Rugantino is an 1805 melodrama by the British writer Matthew Lewis. An afterpiece, it was originally staged at the Theatre Royal, Covent Garden on 18 October 1805. It was inspired by the 1801 French play L'Homme à Trois Visages by René-Charles Guilbert de Pixérécourt. The original cast included Charles Murray as Andreas, Duke of Venice, John Liston as Meme, William Abbot as Poole, Henry Erskine Johnston as Rugantino and Isabella Mattocks as Camilla.

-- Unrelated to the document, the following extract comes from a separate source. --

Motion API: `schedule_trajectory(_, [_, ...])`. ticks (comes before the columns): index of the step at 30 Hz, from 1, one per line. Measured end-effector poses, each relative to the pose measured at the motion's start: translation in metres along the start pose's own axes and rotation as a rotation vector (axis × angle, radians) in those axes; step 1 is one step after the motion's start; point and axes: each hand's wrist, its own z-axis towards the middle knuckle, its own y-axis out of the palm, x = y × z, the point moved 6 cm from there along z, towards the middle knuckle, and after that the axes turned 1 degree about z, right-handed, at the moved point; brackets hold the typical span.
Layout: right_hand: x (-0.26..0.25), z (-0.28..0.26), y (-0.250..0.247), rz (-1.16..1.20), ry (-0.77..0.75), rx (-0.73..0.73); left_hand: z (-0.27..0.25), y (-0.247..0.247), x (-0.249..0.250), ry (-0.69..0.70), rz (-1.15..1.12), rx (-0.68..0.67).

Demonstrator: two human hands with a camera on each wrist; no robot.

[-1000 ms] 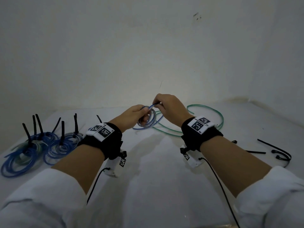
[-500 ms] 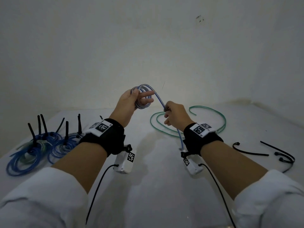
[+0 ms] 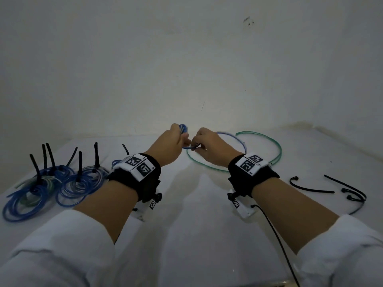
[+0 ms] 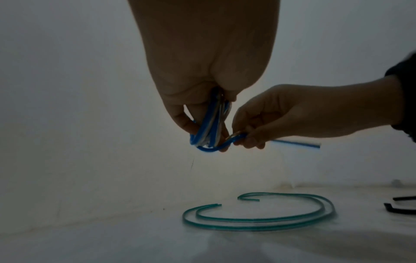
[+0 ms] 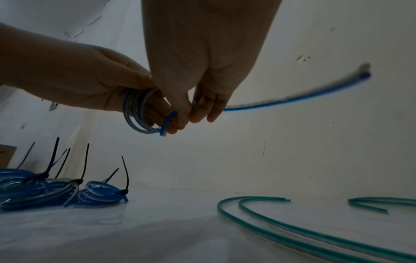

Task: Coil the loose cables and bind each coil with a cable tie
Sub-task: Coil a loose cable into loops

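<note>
Head view: left hand (image 3: 173, 145) grips a small blue cable coil (image 4: 209, 124) held up above the table (image 3: 196, 224); right hand (image 3: 209, 148) pinches the same cable just beside the coil, loose tail (image 5: 292, 99) trailing off to the right. Step in hand looks like winding the last turns. Next move probably needs the tail fed round onto the coil, then a loose tie (image 3: 308, 188) picked up from the right. Green cable (image 3: 277, 154) lies uncoiled on the table; tied coils (image 3: 51, 183) sit far left. Wristband markers (image 3: 249, 163) are square codes; no readable text or brand.
</note>
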Motion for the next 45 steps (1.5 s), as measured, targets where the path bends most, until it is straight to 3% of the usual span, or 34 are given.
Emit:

It premiered in Ireland at Dublin's Crow Street Theatre on 26 January 1807. It was revived at Drury Lane in 1820 with a cast featuring James William Wallack as Rugantino, Thomas Cooke as Contarino, William Oxberry as Memme, John Pritt Harley as Stephane, Walter Maddocks as Harald, Sarah Sparks as Camilla and Charlotte Tidswell as Bettina.

==Bibliography==
- Greene, John C. Theatre in Dublin, 1745-1820: A Calendar of Performances, Volume 6. Lexington Books, 2011.
- Nicoll, Allardyce. A History of Early Nineteenth Century Drama 1800-1850. Cambridge University Press, 1930.